TASK TO CARRY OUT. The lines needed are those below that contain the word "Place"; copy each one.

TASK DATA.
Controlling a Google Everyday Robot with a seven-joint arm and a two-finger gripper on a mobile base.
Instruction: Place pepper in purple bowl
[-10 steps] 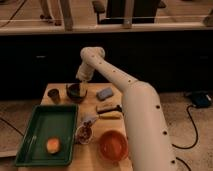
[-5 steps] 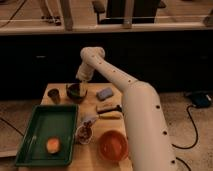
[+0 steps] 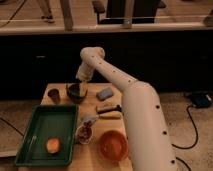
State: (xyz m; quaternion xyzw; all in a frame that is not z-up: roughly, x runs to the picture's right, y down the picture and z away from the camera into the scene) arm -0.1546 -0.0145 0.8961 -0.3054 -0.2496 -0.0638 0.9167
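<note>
The purple bowl (image 3: 75,94) stands at the back left of the wooden table. My gripper (image 3: 80,83) hangs straight down over the bowl's far rim, at the end of the white arm that reaches in from the lower right. A small greenish shape, the pepper (image 3: 73,89), shows just under the gripper inside the bowl. I cannot tell whether the pepper is held or lies in the bowl.
A small dark cup (image 3: 53,95) stands left of the bowl. A green tray (image 3: 35,142) holds an orange lump (image 3: 52,145). An orange bowl (image 3: 112,145), a snack bag (image 3: 86,131), a long yellow item (image 3: 111,115), a dark tool (image 3: 108,108) and a blue-grey sponge (image 3: 105,93) lie nearby.
</note>
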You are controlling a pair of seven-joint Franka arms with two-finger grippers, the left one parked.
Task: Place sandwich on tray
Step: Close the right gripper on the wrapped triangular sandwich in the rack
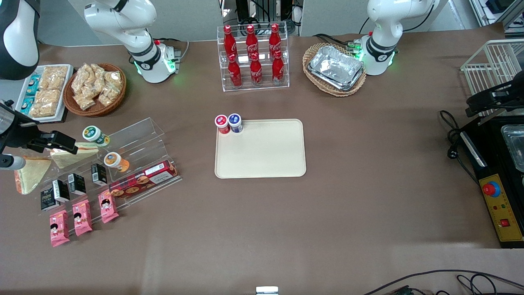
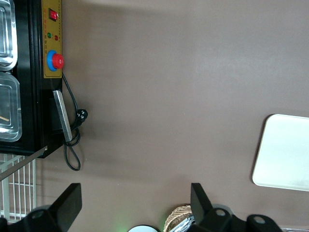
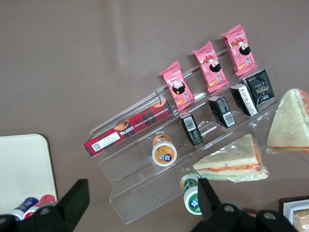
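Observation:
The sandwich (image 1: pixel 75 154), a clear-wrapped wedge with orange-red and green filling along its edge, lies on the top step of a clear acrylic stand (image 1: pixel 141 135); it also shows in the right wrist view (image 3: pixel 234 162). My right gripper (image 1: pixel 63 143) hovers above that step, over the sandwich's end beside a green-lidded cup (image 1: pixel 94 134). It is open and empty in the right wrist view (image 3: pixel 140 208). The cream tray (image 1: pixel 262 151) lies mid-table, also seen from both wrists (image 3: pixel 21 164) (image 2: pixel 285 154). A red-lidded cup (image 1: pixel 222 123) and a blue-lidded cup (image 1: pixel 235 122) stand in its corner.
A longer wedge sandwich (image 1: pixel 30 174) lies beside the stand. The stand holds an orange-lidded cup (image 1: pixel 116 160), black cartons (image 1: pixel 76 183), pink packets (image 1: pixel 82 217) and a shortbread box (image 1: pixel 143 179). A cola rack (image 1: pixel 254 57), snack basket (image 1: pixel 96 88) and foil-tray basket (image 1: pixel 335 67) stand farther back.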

TASK SOLUTION.
Instruction: Place pepper in purple bowl
Task: Place sandwich on tray

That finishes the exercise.